Since the start of the year, the Amsterdam market has toppled London as the main centre for trading European shares. Meanwhile, the exchange’s own AEX index has powered upwards, with prices close to their three-monthly highs.
One can’t help feeling that the exchange’s founders, back in 1602, would have been proud of their successors. That said, maybe they would consider it no more than the country’s due, given its role in financial innovation.
Dominated capital markets
The Dutch East India Company, founder of the Amsterdam exchange, is believed to have been the first firm in the world to offer the public shares that could be traded. That was in the year of the exchange’s launch, in 1602.
Not long afterwards, types of futures and options emerged. Unsurprisingly, perhaps, the Netherlands dominated international capital markets in the 17th Century.
There is a lot more competition now, of course, not only from Wall Street but also from other European exchanges. But the Amsterdam market is more than holdings its own.
On 19 April, the AEX closed at 711.94. One month earlier, on 19 March, it stood at 681.70, and three months ago, on 20 January, it closed at 593.30.

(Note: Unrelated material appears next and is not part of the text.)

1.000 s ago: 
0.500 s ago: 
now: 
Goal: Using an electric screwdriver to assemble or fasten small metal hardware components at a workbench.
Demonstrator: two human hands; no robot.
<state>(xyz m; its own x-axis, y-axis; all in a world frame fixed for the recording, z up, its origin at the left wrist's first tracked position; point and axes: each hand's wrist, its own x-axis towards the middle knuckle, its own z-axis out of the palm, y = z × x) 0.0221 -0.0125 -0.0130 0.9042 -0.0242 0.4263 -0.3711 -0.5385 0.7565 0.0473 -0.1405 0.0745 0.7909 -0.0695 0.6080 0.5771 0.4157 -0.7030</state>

Momentum is strongly upwards, with the three-monthly low seen back on 29 January, at 637.11, and the high on 16 April, at 716.80.
“More concerned with liquidity”
Companies listed on the market include ABN AMRO Bank, chemicals group Akzo Nobel and drinks company Heineken.
Britain left the European Union on 31 January 2020, but remained in the single market during a transition period that ended on 1 January 2021. While the country has a trade deal with the EU, this does not cover financial services, thus Brussels has told EU financial institutions not to trade in London as it does not recognise UK standards as equivalent to its own.
Amsterdam’s having overtaken London in this way does not seriously threaten jobs in the City or Britain’s status as a world financial centre. Anish Puaar, a market structure analyst at Rosenblatt Securities in London, told the Financial Times: "It’s symbolic in that London has lost its status as the home of EU share trading, but it has a chance to carve out its own niche on trading.
"Fund managers will be more concerned with availability of liquidity and the costs of placing a trade, rather than whether an order is executed in London or Amsterdam."
Ultimately, this may become a quirky footnote in history, as has Italy’s 1987 overtaking of Britain in terms of nominal gross domestic product (GDP). On recent figures, Italy’s GDP per head was $42,492 and Britain’s was $46,659.